Мы подкатили к ревкому: рослый стильный домина по главной улице. Он на углу выпирает круто вперед, кидается в глаза. Еще и не зная, что это за дом, мы поняли, что он должен быть ревкомом.
Дружеская встреча, охи-ахи, радостные восклицания, торопливые обещанья работать дружно, в контакте…
– И работы так много… Непочатый угол… И некому браться… Работников нет… Беда…
Он проводил до ближних Белоусовских номеров, где жил сам, где и для нас все готово.
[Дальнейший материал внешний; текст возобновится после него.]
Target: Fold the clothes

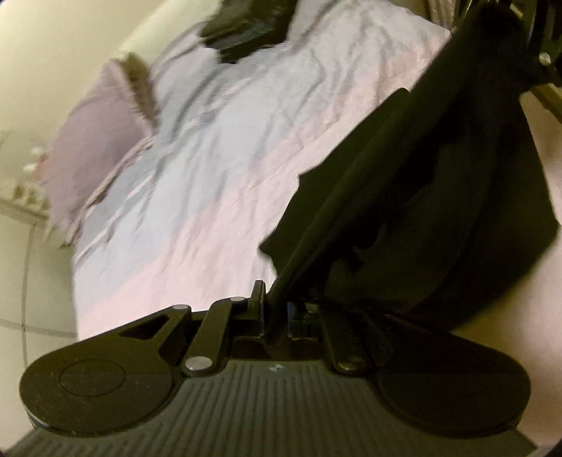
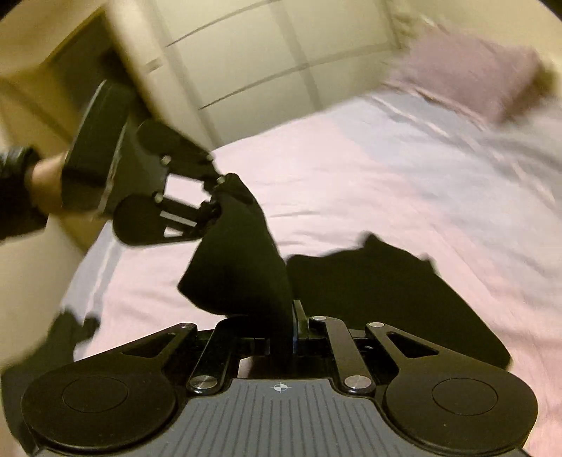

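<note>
A black garment (image 1: 414,197) hangs stretched between my two grippers above the pink and lilac bed (image 1: 217,182). My left gripper (image 1: 275,309) is shut on one edge of it. The right gripper (image 1: 541,52) shows at the top right, holding the other end. In the right wrist view my right gripper (image 2: 289,327) is shut on the black garment (image 2: 242,267), and my left gripper (image 2: 216,193) pinches its far corner at the upper left. Part of the garment (image 2: 386,302) lies on the bed (image 2: 351,182).
A pile of dark clothes (image 1: 246,28) lies at the far end of the bed. A mauve pillow (image 1: 91,158) lies at the bed's head, also seen in the right wrist view (image 2: 470,70). More dark cloth (image 2: 52,344) sits at the bed's left edge. White wardrobe doors (image 2: 267,56) stand behind.
</note>
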Motion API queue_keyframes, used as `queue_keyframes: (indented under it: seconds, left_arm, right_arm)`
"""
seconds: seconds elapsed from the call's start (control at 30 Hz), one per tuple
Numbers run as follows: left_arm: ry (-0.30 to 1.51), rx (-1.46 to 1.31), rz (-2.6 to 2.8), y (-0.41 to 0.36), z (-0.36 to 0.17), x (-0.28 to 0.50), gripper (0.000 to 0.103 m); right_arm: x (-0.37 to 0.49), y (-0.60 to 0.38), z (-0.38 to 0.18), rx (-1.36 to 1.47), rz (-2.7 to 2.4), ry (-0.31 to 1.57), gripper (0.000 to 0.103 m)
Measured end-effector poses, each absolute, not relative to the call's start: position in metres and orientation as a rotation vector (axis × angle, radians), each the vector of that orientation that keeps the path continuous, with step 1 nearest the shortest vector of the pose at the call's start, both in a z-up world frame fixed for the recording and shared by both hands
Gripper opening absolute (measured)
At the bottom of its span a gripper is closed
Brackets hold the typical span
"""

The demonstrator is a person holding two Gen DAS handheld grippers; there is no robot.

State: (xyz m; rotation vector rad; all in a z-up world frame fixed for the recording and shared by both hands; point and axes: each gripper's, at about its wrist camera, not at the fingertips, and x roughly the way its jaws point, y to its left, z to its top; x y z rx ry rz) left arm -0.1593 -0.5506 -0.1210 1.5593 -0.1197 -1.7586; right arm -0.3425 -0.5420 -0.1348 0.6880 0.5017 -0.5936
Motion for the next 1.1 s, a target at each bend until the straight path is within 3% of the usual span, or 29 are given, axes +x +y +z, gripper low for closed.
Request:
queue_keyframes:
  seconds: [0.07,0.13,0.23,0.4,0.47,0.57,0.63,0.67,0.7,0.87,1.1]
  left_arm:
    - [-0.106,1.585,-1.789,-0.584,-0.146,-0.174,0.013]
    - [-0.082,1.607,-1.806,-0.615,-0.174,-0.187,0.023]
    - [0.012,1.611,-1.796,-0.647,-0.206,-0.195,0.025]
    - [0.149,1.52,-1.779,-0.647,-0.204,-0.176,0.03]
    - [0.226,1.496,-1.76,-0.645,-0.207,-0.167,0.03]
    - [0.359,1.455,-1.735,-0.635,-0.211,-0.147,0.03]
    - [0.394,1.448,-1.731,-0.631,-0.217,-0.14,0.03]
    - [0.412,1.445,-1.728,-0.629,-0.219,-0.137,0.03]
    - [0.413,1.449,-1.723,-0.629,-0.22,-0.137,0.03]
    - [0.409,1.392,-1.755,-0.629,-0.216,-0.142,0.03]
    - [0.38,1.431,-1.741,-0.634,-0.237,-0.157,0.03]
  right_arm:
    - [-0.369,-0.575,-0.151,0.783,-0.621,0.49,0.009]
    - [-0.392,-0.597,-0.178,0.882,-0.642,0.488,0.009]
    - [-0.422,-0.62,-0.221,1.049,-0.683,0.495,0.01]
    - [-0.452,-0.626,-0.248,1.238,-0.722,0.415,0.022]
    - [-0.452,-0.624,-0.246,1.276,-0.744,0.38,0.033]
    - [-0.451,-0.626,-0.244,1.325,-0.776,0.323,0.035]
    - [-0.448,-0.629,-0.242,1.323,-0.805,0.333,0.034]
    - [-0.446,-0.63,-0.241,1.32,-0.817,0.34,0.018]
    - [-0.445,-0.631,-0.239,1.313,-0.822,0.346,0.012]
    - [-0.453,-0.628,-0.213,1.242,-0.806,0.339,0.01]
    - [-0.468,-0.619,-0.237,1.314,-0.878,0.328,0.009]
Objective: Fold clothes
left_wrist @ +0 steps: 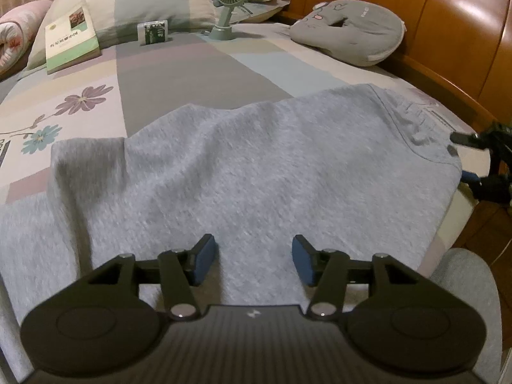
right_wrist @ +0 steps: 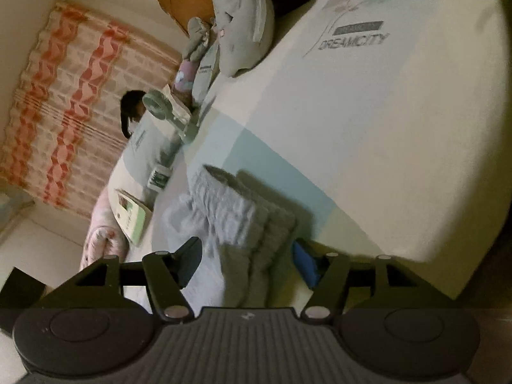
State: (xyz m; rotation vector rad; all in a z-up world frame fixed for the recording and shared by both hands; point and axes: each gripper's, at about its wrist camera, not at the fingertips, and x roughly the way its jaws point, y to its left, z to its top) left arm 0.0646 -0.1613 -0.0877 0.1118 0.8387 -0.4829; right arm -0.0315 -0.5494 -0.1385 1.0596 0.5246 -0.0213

Правда, не сразу было добыто хорошее жилье, – первое время околачивались довольно сараисто и грязно. Но это не в счет.
– Как к делу приехал, ах, как к делу… – приговаривал Юсупов.
– Что такое?
– Да как же: у нас тут уездный съезд Советов… И надо доклад… О самом новом, о последнем – политический… Ну, раз из центра – твоя обязанность рассказать нам все, что было, и есть, и будет…
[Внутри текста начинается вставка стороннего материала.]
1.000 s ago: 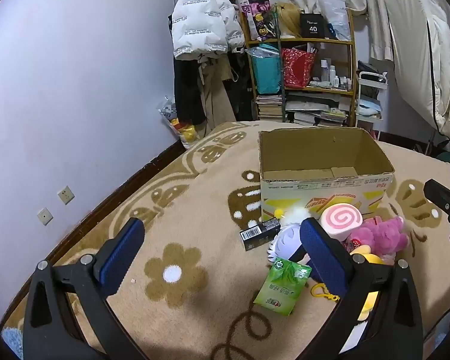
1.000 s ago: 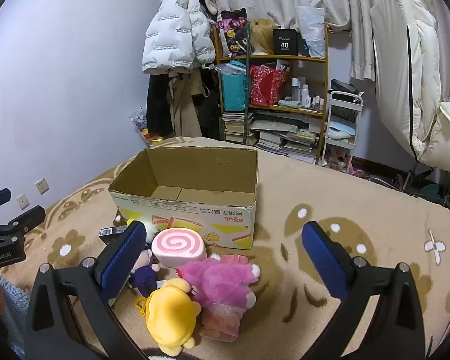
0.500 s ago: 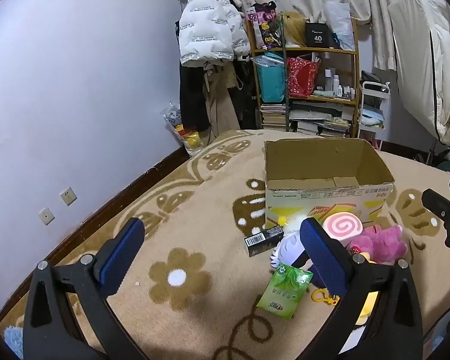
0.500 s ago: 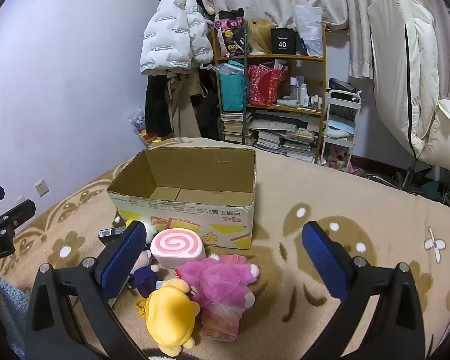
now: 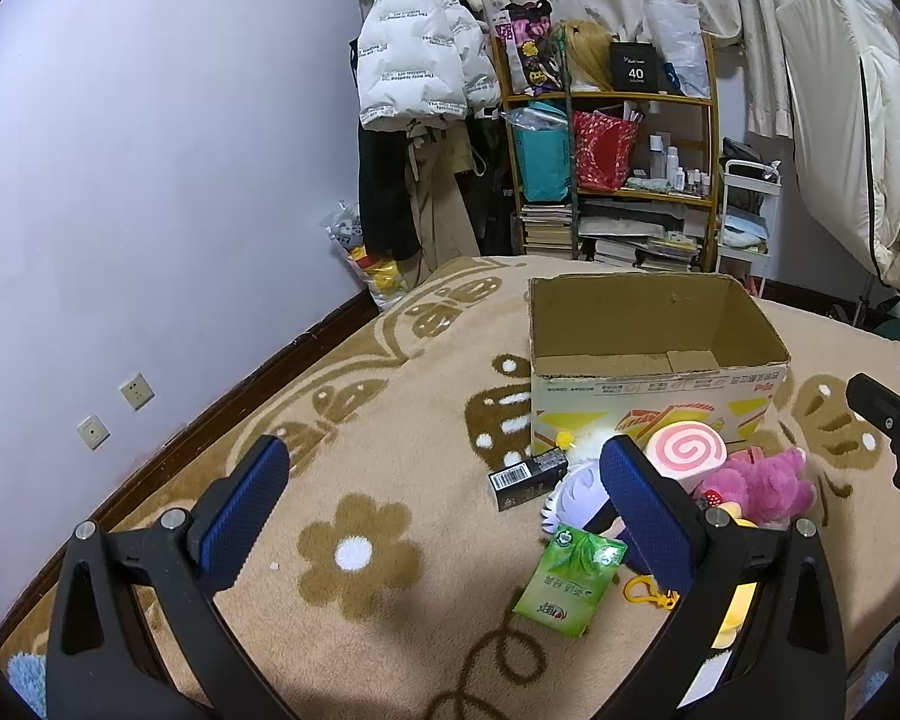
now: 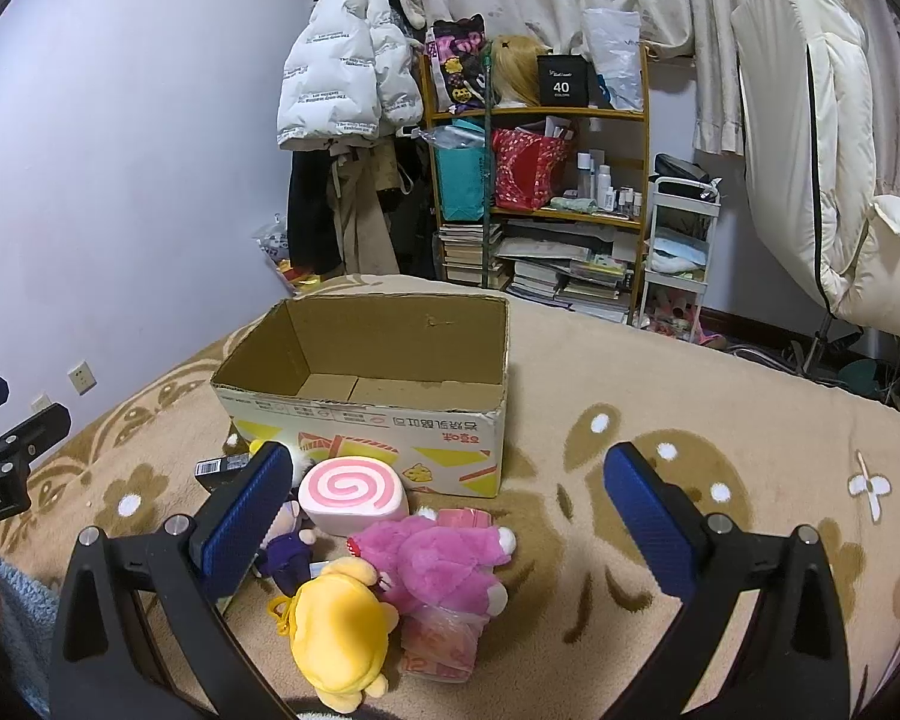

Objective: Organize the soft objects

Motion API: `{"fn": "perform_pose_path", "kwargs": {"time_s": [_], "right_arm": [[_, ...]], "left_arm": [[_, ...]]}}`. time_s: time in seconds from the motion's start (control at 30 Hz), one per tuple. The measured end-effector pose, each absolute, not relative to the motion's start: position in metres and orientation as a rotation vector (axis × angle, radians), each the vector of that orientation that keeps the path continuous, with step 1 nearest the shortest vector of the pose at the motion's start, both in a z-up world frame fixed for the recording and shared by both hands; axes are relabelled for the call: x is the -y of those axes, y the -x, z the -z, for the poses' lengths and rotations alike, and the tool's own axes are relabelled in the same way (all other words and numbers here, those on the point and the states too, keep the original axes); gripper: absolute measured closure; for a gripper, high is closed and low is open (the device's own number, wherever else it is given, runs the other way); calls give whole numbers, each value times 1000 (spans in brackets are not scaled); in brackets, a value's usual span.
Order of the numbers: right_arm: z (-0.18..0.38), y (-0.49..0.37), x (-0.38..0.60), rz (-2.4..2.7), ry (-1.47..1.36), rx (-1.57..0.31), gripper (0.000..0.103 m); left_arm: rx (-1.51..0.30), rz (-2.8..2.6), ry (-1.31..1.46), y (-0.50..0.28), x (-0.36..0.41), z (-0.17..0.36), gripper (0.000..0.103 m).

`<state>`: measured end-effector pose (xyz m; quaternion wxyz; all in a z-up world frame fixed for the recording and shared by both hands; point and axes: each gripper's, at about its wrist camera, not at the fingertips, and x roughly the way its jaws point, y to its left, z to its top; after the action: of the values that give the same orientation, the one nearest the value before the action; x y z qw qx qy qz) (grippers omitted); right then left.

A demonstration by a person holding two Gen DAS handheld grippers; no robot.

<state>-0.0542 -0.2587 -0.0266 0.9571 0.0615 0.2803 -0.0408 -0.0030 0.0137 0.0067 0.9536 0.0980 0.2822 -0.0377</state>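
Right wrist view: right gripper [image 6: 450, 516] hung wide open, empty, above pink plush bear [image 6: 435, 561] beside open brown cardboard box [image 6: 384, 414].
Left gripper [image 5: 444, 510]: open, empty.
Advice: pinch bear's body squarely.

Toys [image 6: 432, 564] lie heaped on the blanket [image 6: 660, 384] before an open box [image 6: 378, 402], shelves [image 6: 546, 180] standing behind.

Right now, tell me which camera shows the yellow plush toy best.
The right wrist view: the yellow plush toy lies whole and unblocked between the open fingers of the right claw. In the left wrist view only a yellow sliver shows, behind a finger of the left claw.
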Motion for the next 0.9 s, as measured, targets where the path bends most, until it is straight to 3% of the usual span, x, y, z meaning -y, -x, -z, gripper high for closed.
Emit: {"fn": "perform_pose_path", "kwargs": {"time_s": [0.9], "right_arm": [[28, 54, 259, 82, -129, -570, 0]], "left_arm": [[-574, 76, -199, 2, -15, -7, 1]]}}
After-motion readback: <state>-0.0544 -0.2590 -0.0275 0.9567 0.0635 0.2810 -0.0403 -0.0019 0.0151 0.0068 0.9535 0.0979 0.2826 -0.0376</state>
Я и не подумал отказываться. Да это и в самом деле отлично: сразу окунуться в здешнюю жизнь, в работу, интересы, вопросы, нужды, – что за блестящее начало!
Набит до отказа городской театр. Зрелище диковинное. Обстановка невиданная. Как будто и все здесь, словно у нас, – где-нибудь в Иваново-Вознесенске, Вичуге, Тейкове: за столом, на вышке, президиум клонит головы над пустыми листами бумаги; позади, у стены, прислонены знамена, и на этих знаменах все те же могучие крики:
«Пролетарии всех стран, соединяйтесь!»
«Путь борьбы и труда – это путь освобожденья».
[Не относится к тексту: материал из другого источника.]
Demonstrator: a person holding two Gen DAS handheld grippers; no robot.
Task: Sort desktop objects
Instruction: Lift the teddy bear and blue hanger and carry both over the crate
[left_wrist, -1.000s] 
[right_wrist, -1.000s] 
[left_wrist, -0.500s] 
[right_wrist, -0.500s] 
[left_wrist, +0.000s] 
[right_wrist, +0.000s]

«Да здравствуют победные полки Красной Армии!»
«Да здравствует Красный Интернационал!»
Багровеет бархат, щекочет золото гигантских букв, массивное древко уперлось упорно в заплеванный, забросанный, затоптанный пол. Табачный дым густыми облаками ходит поверх голов. Лица серы, желты, бледны, матовы… Голоса сухи, трескучи, словно лучина, или глухи, сиплы и хриплы: сегодня последний день съезда, выговорились все до омертвения. Все-все, как там, в далекой России, на фабричных дворах, в сальных прокопченных столовых, где мы в семнадцатом году из господских салонов изъятый бархат и шелк перекраивали в ало-багровые знамена и писали зычно:
«Долой десять министров-капиталистов!»
Но глянь по изголовьям: вместо рабочих кепок – то чернополая шляпа, то увесистая шапка, картуз крестьянский, то целая баранья шкура или белая долгая простыня, замотанная так хитро и ловко – национальный головной убор. А вместо тужурки, пиджака – глухо запахнутые теплые шубы, зипуны, киргизские ватные цветные халаты… По рядам говор – удивительный, ни одним словом не знакомый. Что он, этот говор: про радость, довольство идет или зло потешается, проклинает, каркает беду?